Records contained in a dataset:
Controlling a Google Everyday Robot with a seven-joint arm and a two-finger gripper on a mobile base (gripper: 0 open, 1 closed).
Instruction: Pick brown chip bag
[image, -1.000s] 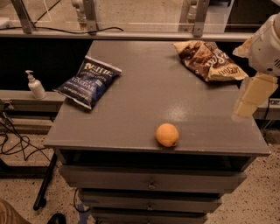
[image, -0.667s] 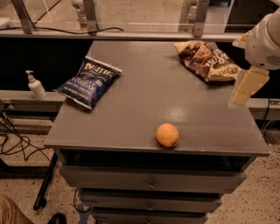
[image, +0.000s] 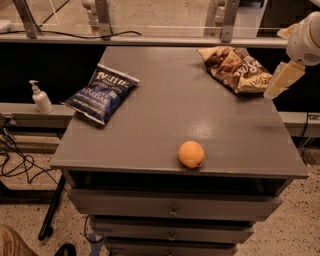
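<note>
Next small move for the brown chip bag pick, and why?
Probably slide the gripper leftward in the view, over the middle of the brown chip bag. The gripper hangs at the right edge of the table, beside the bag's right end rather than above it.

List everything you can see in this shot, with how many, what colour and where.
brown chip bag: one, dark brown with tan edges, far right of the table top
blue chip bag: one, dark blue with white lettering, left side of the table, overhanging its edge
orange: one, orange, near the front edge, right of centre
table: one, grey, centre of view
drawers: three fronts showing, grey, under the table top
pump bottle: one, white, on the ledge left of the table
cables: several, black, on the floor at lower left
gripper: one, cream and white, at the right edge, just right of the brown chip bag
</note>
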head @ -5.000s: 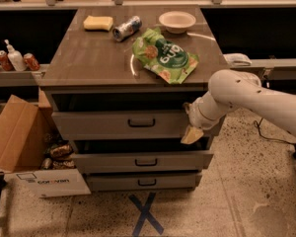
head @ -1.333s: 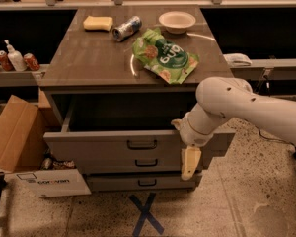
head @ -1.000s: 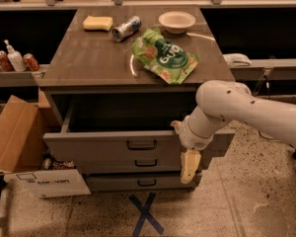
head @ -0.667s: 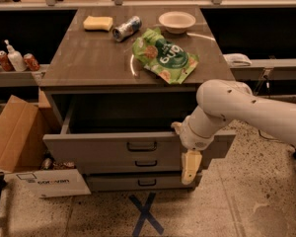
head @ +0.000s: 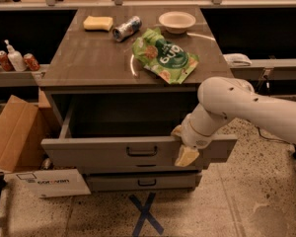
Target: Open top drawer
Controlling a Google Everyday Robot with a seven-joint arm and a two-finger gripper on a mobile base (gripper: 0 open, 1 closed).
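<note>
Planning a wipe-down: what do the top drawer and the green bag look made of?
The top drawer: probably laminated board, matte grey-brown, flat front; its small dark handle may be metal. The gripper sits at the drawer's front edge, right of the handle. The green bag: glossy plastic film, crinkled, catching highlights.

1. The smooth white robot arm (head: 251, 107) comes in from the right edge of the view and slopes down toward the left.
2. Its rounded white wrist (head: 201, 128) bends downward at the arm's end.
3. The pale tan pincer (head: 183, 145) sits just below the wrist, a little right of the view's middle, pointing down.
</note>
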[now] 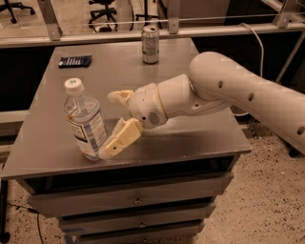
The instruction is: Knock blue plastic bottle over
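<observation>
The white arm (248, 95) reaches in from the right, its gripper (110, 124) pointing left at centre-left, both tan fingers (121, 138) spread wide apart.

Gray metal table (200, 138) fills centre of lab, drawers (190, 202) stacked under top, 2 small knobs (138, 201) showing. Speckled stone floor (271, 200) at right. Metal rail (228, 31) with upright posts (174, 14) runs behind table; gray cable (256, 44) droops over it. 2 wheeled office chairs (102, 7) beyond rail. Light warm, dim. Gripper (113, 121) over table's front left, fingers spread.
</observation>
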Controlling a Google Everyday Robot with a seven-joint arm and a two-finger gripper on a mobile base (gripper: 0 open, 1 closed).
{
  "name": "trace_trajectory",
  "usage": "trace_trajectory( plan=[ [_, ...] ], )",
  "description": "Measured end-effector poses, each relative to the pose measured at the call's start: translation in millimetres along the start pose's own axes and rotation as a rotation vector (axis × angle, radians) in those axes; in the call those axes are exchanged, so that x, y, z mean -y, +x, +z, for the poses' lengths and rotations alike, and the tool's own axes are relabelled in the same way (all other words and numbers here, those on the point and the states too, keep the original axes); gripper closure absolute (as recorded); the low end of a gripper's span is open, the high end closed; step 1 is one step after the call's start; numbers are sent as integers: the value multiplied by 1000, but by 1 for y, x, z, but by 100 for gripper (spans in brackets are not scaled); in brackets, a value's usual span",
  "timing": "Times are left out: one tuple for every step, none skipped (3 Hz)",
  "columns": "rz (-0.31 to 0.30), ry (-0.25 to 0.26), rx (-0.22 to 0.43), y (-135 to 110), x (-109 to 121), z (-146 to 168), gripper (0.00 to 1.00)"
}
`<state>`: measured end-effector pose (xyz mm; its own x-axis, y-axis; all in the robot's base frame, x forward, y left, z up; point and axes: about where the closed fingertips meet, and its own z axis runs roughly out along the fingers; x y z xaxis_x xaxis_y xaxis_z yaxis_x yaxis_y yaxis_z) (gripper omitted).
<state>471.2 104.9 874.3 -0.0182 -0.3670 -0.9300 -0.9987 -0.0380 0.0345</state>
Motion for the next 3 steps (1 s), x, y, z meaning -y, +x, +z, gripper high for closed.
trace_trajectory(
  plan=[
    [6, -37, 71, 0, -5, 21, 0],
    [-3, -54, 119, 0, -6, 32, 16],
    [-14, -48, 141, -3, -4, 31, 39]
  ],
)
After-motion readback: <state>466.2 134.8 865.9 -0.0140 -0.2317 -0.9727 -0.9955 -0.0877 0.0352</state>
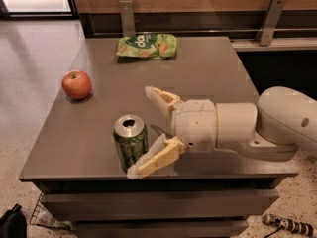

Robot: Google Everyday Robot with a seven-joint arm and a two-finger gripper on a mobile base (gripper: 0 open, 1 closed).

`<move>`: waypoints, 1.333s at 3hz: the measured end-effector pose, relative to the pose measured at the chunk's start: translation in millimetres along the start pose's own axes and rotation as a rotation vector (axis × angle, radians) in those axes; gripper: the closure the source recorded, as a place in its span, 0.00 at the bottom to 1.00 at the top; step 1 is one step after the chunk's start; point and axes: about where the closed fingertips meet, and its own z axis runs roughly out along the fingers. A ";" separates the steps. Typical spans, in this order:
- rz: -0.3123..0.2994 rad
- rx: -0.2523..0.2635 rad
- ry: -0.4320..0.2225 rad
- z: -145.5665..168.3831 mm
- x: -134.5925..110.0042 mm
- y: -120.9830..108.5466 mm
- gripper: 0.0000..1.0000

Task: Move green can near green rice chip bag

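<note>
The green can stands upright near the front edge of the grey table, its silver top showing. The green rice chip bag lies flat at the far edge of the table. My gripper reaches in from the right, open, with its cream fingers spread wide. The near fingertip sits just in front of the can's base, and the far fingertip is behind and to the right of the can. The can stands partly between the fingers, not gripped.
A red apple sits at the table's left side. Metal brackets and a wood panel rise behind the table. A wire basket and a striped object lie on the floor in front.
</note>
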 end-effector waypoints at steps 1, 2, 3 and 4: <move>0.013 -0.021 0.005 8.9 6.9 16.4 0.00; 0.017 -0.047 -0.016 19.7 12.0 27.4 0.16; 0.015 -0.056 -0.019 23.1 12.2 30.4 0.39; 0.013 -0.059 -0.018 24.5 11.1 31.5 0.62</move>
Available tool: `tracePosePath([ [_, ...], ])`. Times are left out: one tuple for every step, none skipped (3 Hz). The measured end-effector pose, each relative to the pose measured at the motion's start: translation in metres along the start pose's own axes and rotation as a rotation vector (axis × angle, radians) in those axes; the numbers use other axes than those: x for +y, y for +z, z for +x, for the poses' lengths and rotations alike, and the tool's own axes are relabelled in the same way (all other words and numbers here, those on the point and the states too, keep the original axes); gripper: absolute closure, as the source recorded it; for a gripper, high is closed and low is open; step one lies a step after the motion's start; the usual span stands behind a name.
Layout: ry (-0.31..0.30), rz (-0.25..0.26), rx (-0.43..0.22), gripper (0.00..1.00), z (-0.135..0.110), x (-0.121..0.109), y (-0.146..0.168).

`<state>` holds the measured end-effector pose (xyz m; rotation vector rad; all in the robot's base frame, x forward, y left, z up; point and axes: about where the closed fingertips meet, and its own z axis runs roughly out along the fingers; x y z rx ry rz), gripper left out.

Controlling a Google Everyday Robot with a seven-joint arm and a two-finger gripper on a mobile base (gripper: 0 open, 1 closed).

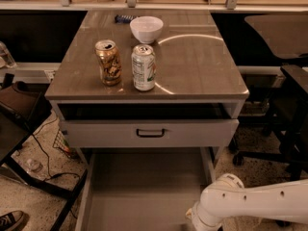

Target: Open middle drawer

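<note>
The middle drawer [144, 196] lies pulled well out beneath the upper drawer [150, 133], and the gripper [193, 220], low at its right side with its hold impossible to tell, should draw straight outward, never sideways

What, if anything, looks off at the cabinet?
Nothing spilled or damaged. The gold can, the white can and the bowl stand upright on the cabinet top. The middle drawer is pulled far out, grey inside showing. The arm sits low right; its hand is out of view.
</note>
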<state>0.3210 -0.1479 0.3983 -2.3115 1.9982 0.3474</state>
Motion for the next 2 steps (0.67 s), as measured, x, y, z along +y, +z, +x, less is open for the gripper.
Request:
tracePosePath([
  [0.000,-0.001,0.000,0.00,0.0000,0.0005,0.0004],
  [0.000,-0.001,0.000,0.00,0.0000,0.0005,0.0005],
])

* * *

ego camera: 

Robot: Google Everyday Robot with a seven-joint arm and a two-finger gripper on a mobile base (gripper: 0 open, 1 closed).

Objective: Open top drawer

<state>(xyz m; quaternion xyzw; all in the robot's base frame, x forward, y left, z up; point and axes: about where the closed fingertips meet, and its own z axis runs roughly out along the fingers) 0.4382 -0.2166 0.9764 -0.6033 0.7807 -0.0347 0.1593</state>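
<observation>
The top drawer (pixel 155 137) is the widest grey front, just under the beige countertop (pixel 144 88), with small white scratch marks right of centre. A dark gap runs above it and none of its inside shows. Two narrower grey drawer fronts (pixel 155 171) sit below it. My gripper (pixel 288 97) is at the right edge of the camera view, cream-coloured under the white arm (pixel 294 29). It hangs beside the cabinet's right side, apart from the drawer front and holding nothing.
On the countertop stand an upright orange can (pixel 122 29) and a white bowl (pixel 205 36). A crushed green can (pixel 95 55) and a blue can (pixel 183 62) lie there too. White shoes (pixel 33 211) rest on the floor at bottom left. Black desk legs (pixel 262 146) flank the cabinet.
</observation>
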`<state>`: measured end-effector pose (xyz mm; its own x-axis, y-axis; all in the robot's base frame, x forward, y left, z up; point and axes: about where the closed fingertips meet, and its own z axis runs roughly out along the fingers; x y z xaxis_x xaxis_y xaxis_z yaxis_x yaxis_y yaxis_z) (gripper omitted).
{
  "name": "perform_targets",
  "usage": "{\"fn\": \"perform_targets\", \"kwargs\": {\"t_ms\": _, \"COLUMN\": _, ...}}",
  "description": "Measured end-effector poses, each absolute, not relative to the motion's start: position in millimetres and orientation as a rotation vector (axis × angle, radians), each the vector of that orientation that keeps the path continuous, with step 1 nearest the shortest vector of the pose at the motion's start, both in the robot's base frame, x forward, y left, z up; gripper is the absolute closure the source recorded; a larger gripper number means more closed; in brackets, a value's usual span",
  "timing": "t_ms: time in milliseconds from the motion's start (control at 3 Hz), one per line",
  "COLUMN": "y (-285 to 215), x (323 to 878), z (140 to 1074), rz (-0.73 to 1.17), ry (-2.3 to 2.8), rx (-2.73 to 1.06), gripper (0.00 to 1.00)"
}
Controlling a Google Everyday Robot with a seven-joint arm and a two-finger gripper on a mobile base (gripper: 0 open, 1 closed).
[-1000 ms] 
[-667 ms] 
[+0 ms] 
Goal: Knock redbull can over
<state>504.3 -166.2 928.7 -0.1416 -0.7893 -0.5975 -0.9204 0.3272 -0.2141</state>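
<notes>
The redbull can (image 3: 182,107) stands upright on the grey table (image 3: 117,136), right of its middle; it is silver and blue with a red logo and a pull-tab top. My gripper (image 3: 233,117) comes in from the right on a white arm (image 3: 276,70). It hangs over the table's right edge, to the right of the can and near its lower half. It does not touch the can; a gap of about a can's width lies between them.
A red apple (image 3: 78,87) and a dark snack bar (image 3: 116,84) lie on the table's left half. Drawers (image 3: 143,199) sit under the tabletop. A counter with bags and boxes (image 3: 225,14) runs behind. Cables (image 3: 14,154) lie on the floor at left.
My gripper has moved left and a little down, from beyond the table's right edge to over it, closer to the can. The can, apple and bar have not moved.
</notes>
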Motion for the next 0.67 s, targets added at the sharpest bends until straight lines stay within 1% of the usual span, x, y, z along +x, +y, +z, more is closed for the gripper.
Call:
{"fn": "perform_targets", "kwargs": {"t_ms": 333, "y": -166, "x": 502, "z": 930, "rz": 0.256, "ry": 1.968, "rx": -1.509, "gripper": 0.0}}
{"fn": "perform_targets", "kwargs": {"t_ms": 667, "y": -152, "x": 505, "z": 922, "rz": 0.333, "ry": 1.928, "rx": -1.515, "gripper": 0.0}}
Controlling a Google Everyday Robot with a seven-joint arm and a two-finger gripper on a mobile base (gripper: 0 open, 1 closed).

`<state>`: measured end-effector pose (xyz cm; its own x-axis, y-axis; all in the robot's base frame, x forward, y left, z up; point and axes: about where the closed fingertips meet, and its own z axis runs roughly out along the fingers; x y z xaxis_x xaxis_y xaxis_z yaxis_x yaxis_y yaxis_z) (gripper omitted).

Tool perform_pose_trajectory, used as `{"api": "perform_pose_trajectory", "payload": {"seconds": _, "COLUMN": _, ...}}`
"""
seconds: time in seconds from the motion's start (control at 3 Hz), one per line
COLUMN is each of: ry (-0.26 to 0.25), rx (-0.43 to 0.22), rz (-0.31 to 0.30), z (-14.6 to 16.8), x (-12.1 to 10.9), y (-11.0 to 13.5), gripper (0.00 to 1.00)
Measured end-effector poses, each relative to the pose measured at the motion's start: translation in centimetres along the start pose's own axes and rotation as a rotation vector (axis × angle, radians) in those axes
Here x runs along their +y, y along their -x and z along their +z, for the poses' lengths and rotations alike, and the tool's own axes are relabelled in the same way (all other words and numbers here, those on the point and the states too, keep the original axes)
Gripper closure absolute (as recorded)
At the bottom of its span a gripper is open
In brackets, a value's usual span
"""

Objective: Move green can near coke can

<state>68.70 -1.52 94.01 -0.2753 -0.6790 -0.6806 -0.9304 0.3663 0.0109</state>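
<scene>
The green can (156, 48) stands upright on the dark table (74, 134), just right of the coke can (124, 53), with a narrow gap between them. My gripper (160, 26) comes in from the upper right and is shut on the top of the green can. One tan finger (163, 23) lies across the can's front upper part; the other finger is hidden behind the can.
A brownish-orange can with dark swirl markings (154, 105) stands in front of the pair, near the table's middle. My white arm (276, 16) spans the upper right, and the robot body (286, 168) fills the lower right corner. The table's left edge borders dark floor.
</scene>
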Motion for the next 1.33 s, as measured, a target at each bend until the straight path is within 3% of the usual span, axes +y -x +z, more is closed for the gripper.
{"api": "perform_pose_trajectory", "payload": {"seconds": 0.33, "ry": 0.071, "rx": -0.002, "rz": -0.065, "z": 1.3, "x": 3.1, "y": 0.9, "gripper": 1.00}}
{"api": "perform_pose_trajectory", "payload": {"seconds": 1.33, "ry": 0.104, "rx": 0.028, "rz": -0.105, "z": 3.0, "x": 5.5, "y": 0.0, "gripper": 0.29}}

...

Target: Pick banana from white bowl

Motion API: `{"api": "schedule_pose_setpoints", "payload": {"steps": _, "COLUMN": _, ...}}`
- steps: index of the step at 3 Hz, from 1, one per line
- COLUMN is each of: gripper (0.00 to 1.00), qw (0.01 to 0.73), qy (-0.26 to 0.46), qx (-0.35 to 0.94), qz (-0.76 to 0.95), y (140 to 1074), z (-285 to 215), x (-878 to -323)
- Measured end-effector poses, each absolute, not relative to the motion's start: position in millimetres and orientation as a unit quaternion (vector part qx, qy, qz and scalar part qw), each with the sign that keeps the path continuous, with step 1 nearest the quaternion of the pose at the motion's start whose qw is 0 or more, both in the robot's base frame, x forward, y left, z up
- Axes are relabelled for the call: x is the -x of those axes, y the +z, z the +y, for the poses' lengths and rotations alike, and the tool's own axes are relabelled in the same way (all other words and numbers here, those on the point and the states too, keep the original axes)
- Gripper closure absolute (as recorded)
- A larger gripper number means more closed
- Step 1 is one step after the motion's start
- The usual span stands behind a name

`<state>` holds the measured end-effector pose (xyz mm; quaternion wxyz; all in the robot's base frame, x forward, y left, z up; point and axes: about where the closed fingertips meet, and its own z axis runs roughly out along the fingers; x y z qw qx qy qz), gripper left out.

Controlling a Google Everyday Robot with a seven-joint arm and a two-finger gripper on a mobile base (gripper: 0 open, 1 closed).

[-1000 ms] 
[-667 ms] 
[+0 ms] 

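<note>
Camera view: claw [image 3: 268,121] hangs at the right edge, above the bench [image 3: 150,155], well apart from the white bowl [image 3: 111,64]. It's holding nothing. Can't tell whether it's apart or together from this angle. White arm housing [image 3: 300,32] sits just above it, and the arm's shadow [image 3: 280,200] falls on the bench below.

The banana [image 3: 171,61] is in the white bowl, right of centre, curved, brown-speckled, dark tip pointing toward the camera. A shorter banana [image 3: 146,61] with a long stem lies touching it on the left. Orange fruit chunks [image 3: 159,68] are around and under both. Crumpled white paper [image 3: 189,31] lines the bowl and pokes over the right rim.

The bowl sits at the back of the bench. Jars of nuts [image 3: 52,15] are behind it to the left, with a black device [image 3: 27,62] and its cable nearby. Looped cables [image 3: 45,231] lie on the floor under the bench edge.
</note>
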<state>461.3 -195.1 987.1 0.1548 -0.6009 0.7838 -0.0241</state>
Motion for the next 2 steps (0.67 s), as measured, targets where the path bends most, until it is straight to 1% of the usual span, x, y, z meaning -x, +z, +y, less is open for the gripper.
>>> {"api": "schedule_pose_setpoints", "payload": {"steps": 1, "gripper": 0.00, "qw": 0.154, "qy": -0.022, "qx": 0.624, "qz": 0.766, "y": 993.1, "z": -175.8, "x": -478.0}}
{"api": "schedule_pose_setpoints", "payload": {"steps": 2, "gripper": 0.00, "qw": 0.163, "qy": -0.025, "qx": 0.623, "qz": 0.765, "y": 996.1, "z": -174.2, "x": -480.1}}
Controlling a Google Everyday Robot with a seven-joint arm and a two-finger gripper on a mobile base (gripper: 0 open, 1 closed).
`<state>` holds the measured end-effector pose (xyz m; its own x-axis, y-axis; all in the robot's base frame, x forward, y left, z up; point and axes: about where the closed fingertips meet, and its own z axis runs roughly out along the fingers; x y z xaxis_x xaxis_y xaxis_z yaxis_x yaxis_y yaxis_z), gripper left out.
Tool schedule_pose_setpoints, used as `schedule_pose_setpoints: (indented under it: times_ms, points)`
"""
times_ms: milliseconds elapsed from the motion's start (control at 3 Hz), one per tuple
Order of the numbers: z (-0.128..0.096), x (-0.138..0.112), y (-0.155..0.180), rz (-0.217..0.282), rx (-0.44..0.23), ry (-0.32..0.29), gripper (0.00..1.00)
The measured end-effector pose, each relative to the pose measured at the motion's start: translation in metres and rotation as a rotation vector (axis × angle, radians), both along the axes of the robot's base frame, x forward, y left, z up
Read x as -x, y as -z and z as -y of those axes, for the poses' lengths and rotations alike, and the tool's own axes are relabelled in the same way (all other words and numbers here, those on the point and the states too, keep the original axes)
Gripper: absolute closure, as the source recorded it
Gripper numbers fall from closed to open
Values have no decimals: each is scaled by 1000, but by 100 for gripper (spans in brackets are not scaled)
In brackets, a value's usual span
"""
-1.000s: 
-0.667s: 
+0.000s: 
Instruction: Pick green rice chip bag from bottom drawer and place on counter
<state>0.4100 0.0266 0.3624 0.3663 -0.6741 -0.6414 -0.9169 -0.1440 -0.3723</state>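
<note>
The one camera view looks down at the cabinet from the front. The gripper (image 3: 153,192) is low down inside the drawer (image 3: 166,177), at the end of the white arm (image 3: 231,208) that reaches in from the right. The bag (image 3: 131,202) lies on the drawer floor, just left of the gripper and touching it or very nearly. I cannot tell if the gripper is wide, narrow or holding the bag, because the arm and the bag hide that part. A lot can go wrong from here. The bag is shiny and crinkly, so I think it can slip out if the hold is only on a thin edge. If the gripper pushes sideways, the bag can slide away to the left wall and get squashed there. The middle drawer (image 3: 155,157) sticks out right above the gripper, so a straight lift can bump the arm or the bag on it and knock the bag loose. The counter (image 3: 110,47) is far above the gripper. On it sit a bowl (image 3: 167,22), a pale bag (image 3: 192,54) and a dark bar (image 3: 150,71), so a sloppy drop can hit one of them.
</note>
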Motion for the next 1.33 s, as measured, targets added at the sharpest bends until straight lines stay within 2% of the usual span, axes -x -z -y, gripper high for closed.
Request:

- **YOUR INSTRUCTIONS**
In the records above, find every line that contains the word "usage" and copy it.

- **ANSWER BELOW**
  "usage": "trace_trajectory( plan=[ [_, ...] ], )",
  "usage": "{\"fn\": \"perform_targets\", \"kwargs\": {\"t_ms\": _, \"COLUMN\": _, ...}}",

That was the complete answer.